Personal information
- Full name: Henry Stuart Smith
- Date of birth: 27 August 1930
- Place of birth: Chester, England
- Date of death: 22 April 2020 (aged 89)
- Place of death: Chester, England
- Position(s): Inside forward

Youth career
- 1944–1946: Chester
- 1946–1949: Liverpool

Senior career*
- Years: Team / Apps / (Gls)
- Connah's Quay Nomads
- ????–1958: Chester / 73 / (7)
- 1958–????: Flint Town United
- Pwllheli

= Harry Smith (footballer, born 1930) =

English footballer (1930–2020)

Henry Smith (27 August 1930 – 22 April 2020) was an English footballer who played as an inside forward. He made 73 appearances in The Football League for his local club of Chester in the 1950s.

==Playing career==
Smith spent time on the books of Chester and Liverpool after leaving school and then had a spell with Connah's Quay Nomads after serving with the Royal Air Force. In the early 1950s he rejoined Chester, initially as an amateur and then as a part-time professional from 1955 as he combined playing with working as a milkman.

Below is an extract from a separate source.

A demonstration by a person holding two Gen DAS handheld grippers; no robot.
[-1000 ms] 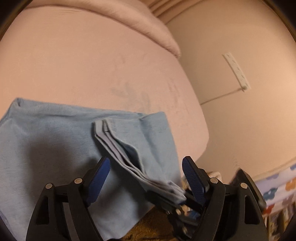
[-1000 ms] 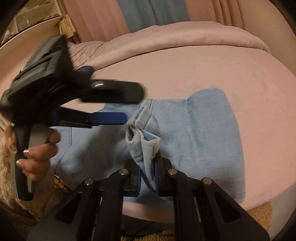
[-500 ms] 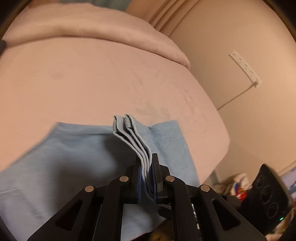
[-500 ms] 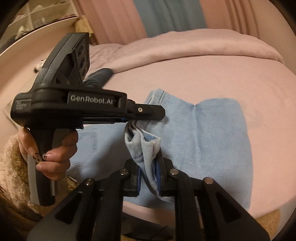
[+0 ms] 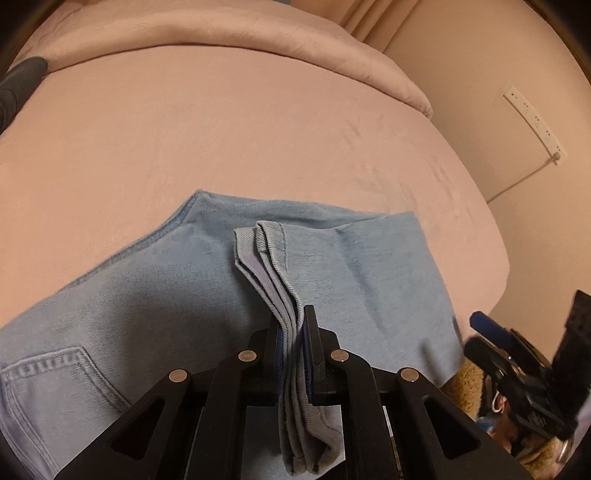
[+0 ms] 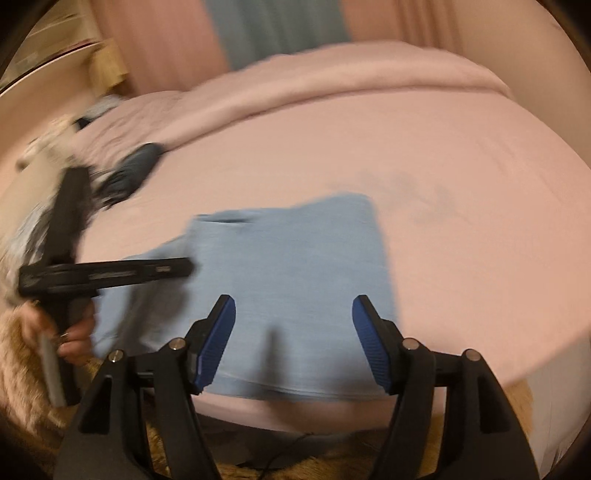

Smith made his league debut on the final day of 1952–53 against Barrow and went on to score seven times in his 73 league appearances in the next five years. His final league appearance came against Hartlepools United on 28 December 1957, after which he left the club to set up his own milk business. Smith dropped into non–league football with Flint Town United and then played for Pwllheli.

==Honours==
Chester
- Welsh Cup runners–up: 1954–55 (played in final replay).